Given that overall cop deaths are not unusually high, no I have trouble to see that as some kind of super high risk occupation. Overall, being cop does not make me more likely to die and most of deaths are actual traffic accidents due to cops being in the traffic a lot.

Traffic is the primary danger for cops.

Cops make a median salary of $105,100 a year before overtime and bonuses[1]. They can make over $250,000 a year with overtime[2].

Many cops want to work overtime, because they can make more than double what they do otherwise.

[1] https://www.nj.com/news/2017/05/how_much_is_the_median_cop_s...

[2] https://www.nj.com/somerset/2019/11/4-cops-in-this-nj-town-e...

I have heard of a scam with firefighters, and it wouldn't surprise me if police do a similar thing.

There are standards for how many firemen are required to be working: https://www.iaff.org/wp-content/uploads/Departments/Fire_EMS...

To increase their take-home pay, firemen call in sick on a coordinated, rotating schedule, and the minimum staff requirements force off-duty firemen to be called in to work and get paid overtime.

Back in the years from 2003 to around 2008 Iraq was very dangerous and hostile.

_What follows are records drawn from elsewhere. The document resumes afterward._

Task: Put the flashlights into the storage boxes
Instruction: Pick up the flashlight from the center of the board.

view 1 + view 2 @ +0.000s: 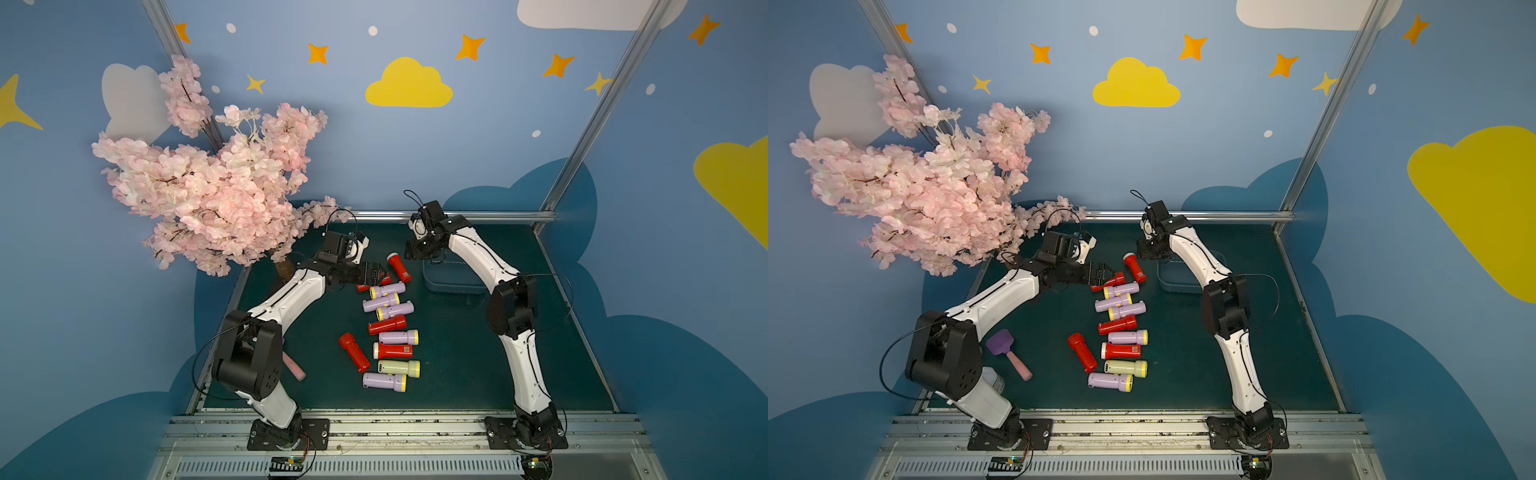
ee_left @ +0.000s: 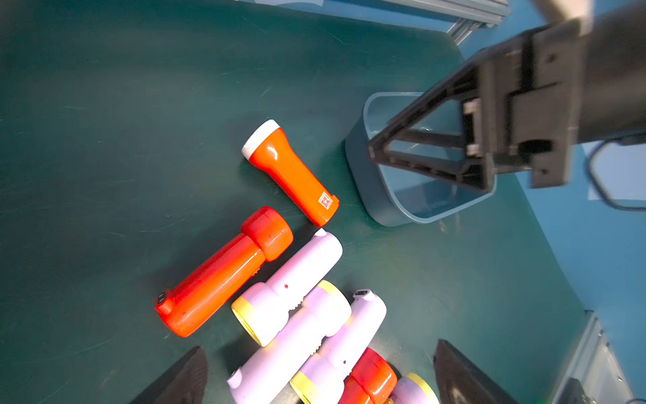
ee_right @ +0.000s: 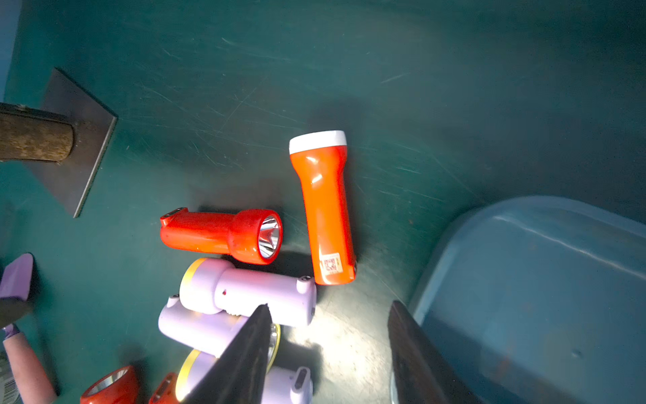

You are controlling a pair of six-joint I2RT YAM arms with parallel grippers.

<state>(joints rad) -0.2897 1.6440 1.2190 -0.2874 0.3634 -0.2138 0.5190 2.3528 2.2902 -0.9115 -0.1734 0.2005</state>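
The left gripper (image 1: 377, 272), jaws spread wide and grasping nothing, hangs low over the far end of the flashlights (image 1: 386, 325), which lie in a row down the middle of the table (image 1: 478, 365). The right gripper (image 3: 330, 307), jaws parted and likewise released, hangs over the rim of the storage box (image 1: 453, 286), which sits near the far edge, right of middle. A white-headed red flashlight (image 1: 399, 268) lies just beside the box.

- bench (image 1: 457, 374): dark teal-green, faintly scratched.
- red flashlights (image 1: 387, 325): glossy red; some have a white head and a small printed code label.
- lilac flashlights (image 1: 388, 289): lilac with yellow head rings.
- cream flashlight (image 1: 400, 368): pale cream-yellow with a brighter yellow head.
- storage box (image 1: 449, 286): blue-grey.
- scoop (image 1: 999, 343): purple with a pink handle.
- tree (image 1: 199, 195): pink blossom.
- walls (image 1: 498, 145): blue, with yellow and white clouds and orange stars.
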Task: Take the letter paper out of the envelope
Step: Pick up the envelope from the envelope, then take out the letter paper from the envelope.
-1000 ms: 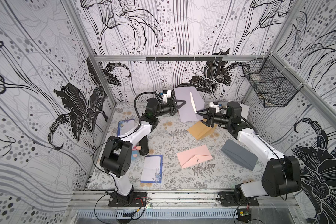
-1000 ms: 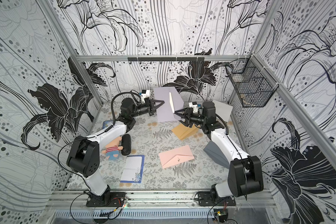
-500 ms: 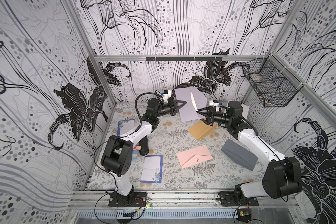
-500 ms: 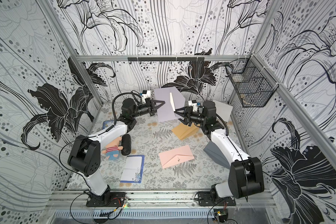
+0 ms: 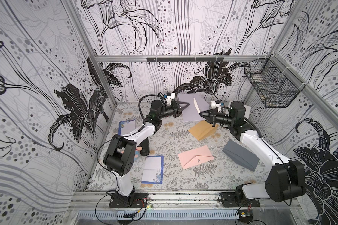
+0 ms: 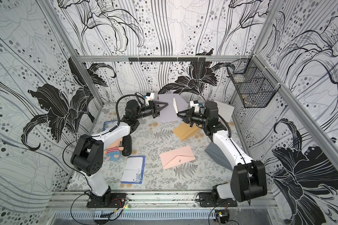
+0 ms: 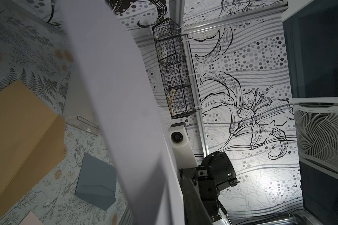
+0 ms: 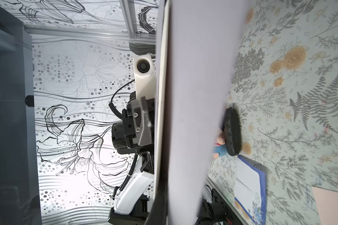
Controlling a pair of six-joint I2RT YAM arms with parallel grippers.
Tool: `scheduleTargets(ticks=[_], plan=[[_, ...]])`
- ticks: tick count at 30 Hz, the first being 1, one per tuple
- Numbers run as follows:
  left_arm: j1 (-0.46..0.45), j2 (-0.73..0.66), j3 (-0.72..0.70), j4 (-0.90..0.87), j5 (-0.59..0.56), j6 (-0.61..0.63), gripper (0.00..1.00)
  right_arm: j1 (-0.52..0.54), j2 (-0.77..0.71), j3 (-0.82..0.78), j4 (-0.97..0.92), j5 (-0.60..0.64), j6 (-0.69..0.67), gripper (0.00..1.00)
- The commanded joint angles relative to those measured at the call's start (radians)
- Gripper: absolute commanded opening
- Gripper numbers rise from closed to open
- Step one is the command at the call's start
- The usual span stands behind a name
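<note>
**Top views.** In both top views we find the lavender envelope (image 5: pixel 190 115) raised off the fern-printed mat (image 5: pixel 170 140). It stands on edge above and behind the tan envelope (image 5: pixel 202 129), between the two arms. The letter paper (image 5: pixel 196 105) projects from the side of the lavender envelope that faces the right arm and shows as a narrow cream strip. The right gripper (image 5: pixel 201 114) is clenched on the lower end of that strip, just above the far corner of the tan envelope. The left gripper (image 5: pixel 188 104) has its tapered black tips at the opposite side of the lavender envelope, farther from the tan envelope. We cannot tell whether those jaws pinch the envelope or have let go.

**Left wrist view.** The lavender envelope (image 7: pixel 121 97) crosses the frame as a smooth, matte, blurred band beside the tan envelope (image 7: pixel 21 132). The tan envelope is flat kraft paper with crisp straight edges.

**Right wrist view.** We see the letter paper (image 8: pixel 162 97) edge-on as a thin, straight cream sheet. It lies flush against the plain, uncreased lavender envelope (image 8: pixel 193 97).
</note>
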Motion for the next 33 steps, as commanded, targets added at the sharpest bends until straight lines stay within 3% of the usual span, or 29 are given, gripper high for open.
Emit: scheduleTargets(ticks=[1, 5, 10, 19, 23, 33], plan=[[-0.003, -0.033, 0.009, -0.135, -0.036, 0.097, 0.41, 0.008, -0.042, 0.049, -0.182, 0.044, -0.152, 0.0], [0.004, -0.098, 0.09, -0.57, -0.171, 0.303, 0.59, 0.006, -0.047, 0.099, -0.377, 0.128, -0.33, 0.0], [0.001, -0.124, 0.285, -1.054, -0.38, 0.499, 0.67, 0.007, -0.046, 0.193, -0.583, 0.309, -0.567, 0.0], [-0.07, -0.069, 0.48, -1.183, -0.363, 0.53, 0.67, 0.105, -0.041, 0.217, -0.577, 0.666, -0.866, 0.0], [-0.129, -0.014, 0.579, -1.226, -0.362, 0.535, 0.59, 0.187, -0.03, 0.224, -0.554, 0.774, -0.958, 0.0], [-0.212, 0.065, 0.736, -1.412, -0.464, 0.591, 0.57, 0.318, -0.025, 0.234, -0.562, 0.93, -1.083, 0.0]])
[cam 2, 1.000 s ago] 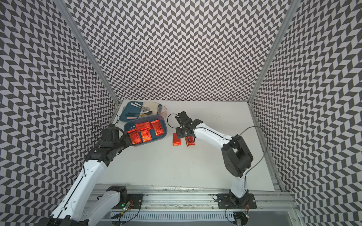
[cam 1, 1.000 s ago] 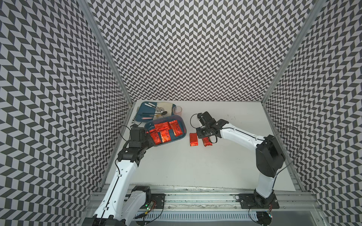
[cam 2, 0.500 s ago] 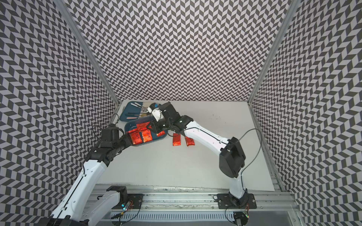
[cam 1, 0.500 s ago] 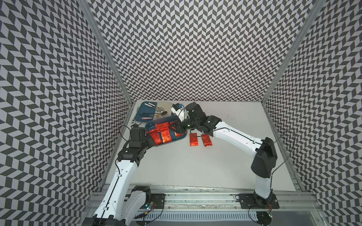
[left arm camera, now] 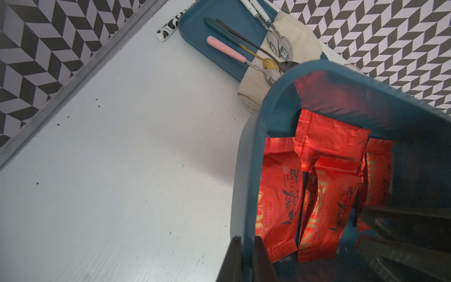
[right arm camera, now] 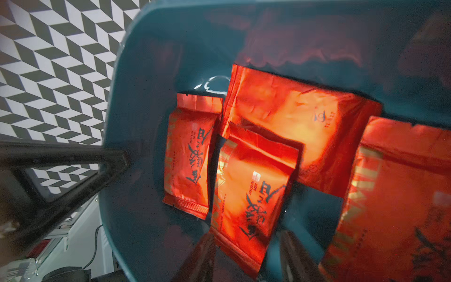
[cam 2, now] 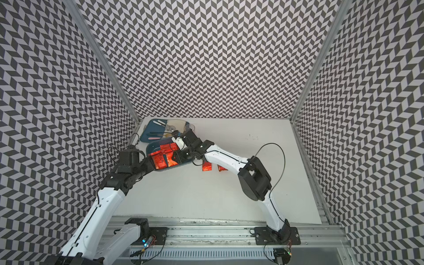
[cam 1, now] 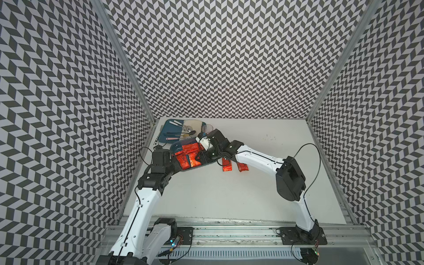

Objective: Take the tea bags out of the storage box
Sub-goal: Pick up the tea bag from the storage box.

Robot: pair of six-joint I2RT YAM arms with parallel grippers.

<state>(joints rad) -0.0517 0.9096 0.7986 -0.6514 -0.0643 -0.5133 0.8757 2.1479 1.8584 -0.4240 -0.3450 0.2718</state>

You should check out the historical press releases from the DOD. The ones where the DOD announced the casualties. It was depressing. However, there were always people enlisting in the military and in fact the USMC and the Army expanded.

I think going to a term of enlistment would be a good think and would allow the police department to only retain the best. The default could be that the police department could only retain 50% of the first term police officers.